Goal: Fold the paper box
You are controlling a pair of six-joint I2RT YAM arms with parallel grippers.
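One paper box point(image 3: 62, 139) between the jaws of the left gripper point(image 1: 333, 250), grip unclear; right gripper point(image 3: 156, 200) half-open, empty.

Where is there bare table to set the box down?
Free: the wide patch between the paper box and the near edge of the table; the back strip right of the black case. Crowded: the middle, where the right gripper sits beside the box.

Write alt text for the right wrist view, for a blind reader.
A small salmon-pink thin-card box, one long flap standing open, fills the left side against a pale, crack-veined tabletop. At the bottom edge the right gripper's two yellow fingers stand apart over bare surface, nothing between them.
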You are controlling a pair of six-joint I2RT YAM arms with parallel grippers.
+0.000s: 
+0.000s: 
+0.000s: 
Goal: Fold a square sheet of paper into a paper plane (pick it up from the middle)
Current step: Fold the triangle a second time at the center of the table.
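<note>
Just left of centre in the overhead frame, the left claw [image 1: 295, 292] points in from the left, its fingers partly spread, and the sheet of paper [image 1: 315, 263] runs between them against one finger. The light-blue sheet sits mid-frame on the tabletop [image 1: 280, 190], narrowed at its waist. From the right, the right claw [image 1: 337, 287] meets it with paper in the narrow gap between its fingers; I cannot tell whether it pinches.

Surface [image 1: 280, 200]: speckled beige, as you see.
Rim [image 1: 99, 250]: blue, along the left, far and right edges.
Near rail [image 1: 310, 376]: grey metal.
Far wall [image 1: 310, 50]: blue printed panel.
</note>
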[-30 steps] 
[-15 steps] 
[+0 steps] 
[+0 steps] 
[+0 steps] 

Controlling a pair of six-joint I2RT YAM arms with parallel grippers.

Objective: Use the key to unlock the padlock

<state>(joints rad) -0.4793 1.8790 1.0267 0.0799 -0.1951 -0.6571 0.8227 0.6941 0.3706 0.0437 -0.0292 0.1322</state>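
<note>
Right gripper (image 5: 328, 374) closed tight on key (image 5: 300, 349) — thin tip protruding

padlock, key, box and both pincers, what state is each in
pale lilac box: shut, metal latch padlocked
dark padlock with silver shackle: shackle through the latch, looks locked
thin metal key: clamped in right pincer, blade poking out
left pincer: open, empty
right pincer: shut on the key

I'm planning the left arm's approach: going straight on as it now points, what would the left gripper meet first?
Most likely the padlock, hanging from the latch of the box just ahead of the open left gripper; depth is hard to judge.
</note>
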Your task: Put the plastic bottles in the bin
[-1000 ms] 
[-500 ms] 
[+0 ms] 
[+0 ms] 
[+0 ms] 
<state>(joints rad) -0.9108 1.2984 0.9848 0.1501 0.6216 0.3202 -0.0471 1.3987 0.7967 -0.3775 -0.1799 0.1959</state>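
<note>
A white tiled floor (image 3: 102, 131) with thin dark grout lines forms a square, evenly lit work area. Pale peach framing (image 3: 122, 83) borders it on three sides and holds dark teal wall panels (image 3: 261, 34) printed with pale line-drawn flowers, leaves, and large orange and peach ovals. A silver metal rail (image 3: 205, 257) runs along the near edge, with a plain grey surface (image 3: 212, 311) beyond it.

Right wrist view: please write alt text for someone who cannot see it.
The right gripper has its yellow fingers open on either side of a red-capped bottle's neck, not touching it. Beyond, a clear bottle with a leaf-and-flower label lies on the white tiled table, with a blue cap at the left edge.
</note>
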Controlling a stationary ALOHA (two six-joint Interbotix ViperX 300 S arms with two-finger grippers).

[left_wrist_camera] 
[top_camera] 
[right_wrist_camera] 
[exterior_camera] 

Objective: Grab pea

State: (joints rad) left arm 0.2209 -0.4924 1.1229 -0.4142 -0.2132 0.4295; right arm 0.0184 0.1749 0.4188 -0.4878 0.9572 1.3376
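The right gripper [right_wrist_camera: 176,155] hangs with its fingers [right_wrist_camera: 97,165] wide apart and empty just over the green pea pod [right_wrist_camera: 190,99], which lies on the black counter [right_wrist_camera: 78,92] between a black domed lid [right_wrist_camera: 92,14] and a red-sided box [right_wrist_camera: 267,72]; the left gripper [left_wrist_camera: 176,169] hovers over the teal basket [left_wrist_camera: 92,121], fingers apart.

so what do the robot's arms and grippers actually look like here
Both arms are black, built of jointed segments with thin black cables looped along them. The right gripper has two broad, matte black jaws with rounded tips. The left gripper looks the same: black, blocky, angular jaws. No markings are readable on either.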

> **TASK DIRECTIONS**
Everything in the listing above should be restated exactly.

> **COMPLETED EXERCISE**
Goal: Fold the paper box
You are controlling a pair of six-joint I2RT YAM arms with parallel grippers.
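One paper box point(image 3: 62, 139) between the jaws of the left gripper point(image 1: 333, 250), grip unclear; right gripper point(image 3: 156, 200) half-open, empty.

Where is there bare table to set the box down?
Free: the wide patch between the paper box and the near edge of the table; the back strip right of the black case. Crowded: the middle, where the right gripper sits beside the box.

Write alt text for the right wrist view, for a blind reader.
A small salmon-pink thin-card box, one long flap standing open, fills the left side against a pale, crack-veined tabletop. At the bottom edge the right gripper's two yellow fingers stand apart over bare surface, nothing between them.
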You are controlling a pair of six-joint I2RT YAM arms with parallel grippers.
+0.000s: 
+0.000s: 
+0.000s: 
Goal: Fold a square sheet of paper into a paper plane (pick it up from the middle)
Current step: Fold the triangle a second time at the center of the table.
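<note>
Just left of centre in the overhead frame, the left claw [image 1: 295, 292] points in from the left, its fingers partly spread, and the sheet of paper [image 1: 315, 263] runs between them against one finger. The light-blue sheet sits mid-frame on the tabletop [image 1: 280, 190], narrowed at its waist. From the right, the right claw [image 1: 337, 287] meets it with paper in the narrow gap between its fingers; I cannot tell whether it pinches.

Surface [image 1: 280, 200]: speckled beige, as you see.
Rim [image 1: 99, 250]: blue, along the left, far and right edges.
Near rail [image 1: 310, 376]: grey metal.
Far wall [image 1: 310, 50]: blue printed panel.
</note>
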[-30 steps] 
[-15 steps] 
[+0 steps] 
[+0 steps] 
[+0 steps] 

Controlling a pair of six-joint I2RT YAM arms with parallel grippers.

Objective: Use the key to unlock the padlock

<state>(joints rad) -0.4793 1.8790 1.0267 0.0799 -0.1951 -0.6571 0.8227 0.6941 0.3706 0.0437 -0.0292 0.1322</state>
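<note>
Right gripper (image 5: 328, 374) closed tight on key (image 5: 300, 349) — thin tip protruding

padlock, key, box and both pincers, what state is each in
pale lilac box: shut, metal latch padlocked
dark padlock with silver shackle: shackle through the latch, looks locked
thin metal key: clamped in right pincer, blade poking out
left pincer: open, empty
right pincer: shut on the key

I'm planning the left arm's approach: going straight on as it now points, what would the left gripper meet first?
Most likely the padlock, hanging from the latch of the box just ahead of the open left gripper; depth is hard to judge.
</note>
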Your task: Put the plastic bottles in the bin
[-1000 ms] 
[-500 ms] 
[+0 ms] 
[+0 ms] 
[+0 ms] 
<state>(joints rad) -0.9108 1.2984 0.9848 0.1501 0.6216 0.3202 -0.0471 1.3987 0.7967 -0.3775 -0.1799 0.1959</state>
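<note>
A white tiled floor (image 3: 102, 131) with thin dark grout lines forms a square, evenly lit work area. Pale peach framing (image 3: 122, 83) borders it on three sides and holds dark teal wall panels (image 3: 261, 34) printed with pale line-drawn flowers, leaves, and large orange and peach ovals. A silver metal rail (image 3: 205, 257) runs along the near edge, with a plain grey surface (image 3: 212, 311) beyond it.

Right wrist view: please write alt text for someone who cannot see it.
The right gripper has its yellow fingers open on either side of a red-capped bottle's neck, not touching it. Beyond, a clear bottle with a leaf-and-flower label lies on the white tiled table, with a blue cap at the left edge.
</note>
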Controlling a stationary ALOHA (two six-joint Interbotix ViperX 300 S arms with two-finger grippers).

[left_wrist_camera] 
[top_camera] 
[right_wrist_camera] 
[exterior_camera] 

Objective: Grab pea

State: (joints rad) left arm 0.2209 -0.4924 1.1229 -0.4142 -0.2132 0.4295; right arm 0.0184 0.1749 0.4188 -0.4878 0.9572 1.3376
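The right gripper [right_wrist_camera: 176,155] hangs with its fingers [right_wrist_camera: 97,165] wide apart and empty just over the green pea pod [right_wrist_camera: 190,99], which lies on the black counter [right_wrist_camera: 78,92] between a black domed lid [right_wrist_camera: 92,14] and a red-sided box [right_wrist_camera: 267,72]; the left gripper [left_wrist_camera: 176,169] hovers over the teal basket [left_wrist_camera: 92,121], fingers apart.

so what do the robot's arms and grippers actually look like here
Both arms are black, built of jointed segments with thin black cables looped along them. The right gripper has two broad, matte black jaws with rounded tips. The left gripper looks the same: black, blocky, angular jaws. No markings are readable on either.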

The requested output has now been given in full.